It’s easy to forget when we see black people nominated or elected to prominent positions that there are still a lot of areas of the country and positions where these barriers have yet to be broken. This is the kind of context that adds a whole dimension to the recent election of Ronda Colvin-Leary as a Gwinnett County State Court Judge. Notably, the Atlanta-Journal Constitution reports that she is the first black person to be elected to any countywide position there.
To clear things up, this doesn’t mean that Colvin-Leary is the first black person to hold a seat, which she won in May. In the past, several black judges have been appointed to positions on magistrate, juvenile and recorders courts. However, she is the first person to specifically win an election for state court, potentially making a statement for those who would doubt the viability of black candidates for similar elections in the future.

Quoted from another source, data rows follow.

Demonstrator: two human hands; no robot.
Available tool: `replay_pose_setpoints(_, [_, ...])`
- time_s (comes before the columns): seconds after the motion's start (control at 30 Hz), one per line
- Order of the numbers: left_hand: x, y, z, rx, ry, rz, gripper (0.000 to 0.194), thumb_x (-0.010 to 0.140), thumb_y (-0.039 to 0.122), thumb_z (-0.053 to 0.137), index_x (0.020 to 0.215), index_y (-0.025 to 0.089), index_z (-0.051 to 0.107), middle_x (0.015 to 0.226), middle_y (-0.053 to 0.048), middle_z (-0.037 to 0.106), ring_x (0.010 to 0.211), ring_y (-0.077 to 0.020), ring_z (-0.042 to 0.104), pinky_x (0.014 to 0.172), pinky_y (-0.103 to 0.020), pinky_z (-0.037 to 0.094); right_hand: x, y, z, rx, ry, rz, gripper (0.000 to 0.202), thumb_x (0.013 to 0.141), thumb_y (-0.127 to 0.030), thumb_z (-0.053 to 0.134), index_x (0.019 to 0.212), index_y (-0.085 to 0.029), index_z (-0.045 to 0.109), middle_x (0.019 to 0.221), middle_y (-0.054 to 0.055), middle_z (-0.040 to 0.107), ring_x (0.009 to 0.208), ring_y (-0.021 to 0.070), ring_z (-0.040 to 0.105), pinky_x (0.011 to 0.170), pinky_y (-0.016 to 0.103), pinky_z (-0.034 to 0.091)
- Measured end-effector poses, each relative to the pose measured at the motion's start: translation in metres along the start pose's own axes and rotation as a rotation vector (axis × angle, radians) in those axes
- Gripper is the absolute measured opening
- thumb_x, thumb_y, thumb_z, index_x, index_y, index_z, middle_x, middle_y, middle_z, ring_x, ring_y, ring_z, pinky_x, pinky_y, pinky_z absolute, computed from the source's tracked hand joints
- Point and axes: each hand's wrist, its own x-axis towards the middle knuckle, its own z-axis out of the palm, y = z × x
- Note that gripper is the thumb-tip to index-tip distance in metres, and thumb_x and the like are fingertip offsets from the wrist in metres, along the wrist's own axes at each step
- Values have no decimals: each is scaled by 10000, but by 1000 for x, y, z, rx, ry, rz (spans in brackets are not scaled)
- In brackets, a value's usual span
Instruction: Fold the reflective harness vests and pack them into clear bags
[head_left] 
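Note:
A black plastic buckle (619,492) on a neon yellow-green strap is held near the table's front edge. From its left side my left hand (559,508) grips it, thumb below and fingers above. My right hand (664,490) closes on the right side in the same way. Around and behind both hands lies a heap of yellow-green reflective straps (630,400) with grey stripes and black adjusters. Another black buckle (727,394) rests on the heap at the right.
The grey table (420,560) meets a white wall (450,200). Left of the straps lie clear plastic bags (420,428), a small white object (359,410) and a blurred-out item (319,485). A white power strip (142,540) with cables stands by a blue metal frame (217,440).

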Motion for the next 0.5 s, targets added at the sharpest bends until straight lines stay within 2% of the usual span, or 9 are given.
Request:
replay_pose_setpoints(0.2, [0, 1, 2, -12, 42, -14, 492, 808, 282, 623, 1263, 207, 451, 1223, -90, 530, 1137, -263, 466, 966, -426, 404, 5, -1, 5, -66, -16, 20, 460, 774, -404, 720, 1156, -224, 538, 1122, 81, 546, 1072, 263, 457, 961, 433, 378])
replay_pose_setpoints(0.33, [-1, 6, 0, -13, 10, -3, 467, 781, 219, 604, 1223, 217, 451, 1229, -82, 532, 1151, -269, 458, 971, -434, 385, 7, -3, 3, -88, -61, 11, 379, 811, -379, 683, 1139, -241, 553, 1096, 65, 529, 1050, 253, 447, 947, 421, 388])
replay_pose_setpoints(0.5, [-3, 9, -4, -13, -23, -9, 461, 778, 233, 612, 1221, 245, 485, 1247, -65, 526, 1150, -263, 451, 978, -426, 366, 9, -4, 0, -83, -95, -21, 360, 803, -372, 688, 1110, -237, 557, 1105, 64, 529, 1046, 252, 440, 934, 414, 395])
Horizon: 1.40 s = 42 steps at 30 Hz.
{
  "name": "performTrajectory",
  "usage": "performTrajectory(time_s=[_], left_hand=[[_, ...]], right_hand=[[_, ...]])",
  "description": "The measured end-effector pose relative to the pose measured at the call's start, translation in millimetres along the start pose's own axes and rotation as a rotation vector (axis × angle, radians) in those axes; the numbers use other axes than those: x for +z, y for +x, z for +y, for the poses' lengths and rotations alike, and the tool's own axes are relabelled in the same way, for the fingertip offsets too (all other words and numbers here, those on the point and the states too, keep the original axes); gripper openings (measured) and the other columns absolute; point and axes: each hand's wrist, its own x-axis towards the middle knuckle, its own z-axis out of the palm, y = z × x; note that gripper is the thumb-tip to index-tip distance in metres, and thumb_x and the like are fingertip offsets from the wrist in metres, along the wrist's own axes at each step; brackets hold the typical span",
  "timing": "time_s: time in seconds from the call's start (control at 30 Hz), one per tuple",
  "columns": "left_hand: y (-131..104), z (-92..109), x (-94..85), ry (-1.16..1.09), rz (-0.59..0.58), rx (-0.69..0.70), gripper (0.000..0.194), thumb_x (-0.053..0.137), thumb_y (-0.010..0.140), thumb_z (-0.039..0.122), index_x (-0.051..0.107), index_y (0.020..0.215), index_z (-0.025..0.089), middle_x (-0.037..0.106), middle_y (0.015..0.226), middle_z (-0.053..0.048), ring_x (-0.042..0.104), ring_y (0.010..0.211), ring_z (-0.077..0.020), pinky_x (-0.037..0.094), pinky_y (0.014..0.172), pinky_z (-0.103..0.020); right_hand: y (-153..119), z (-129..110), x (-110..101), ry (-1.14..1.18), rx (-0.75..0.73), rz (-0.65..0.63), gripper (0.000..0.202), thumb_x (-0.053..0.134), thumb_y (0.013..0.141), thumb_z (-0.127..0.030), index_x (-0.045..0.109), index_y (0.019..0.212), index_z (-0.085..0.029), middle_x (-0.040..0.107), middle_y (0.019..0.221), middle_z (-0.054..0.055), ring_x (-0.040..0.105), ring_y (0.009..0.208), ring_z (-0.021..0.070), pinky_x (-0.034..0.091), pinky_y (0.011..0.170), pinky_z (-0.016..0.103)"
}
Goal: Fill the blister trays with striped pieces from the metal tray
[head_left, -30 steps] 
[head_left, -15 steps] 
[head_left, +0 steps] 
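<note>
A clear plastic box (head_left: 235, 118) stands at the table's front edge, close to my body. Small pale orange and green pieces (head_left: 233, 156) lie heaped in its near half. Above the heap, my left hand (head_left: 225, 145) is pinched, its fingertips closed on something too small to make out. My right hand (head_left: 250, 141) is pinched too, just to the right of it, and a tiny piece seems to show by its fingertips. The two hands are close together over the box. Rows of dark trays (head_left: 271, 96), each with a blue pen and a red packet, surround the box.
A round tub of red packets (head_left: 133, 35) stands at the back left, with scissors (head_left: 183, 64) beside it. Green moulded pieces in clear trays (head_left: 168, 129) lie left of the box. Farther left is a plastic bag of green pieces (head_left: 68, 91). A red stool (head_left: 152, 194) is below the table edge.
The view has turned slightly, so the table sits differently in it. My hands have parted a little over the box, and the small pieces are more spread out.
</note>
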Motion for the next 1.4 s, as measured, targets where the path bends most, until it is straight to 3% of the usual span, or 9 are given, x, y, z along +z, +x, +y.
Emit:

A lawyer based in Snellville, Colvin-Leary has been a member of the Georgia bar since 2001, after earning a law degree from Florida Coastal School of Law and an undergraduate degree from Auburn University. Prior to the election, she was the city of Winder’s solicitor and also had her own practice for more than 10 years. In her new role, Colvin-Leary and the Gwinnett County State Court handles civil actions, misdemeanors and traffic violations. After her election, she said that she liked taking these type of cases because it gave her the chance to tackle minor legal issues before they had the chance to escalate.
“I love State Court because, for me, I like to think that … if you come to State Court we can try to address it before something else major happens and you wind up in Superior Court for a more serious offense,” Colvin-Leary said.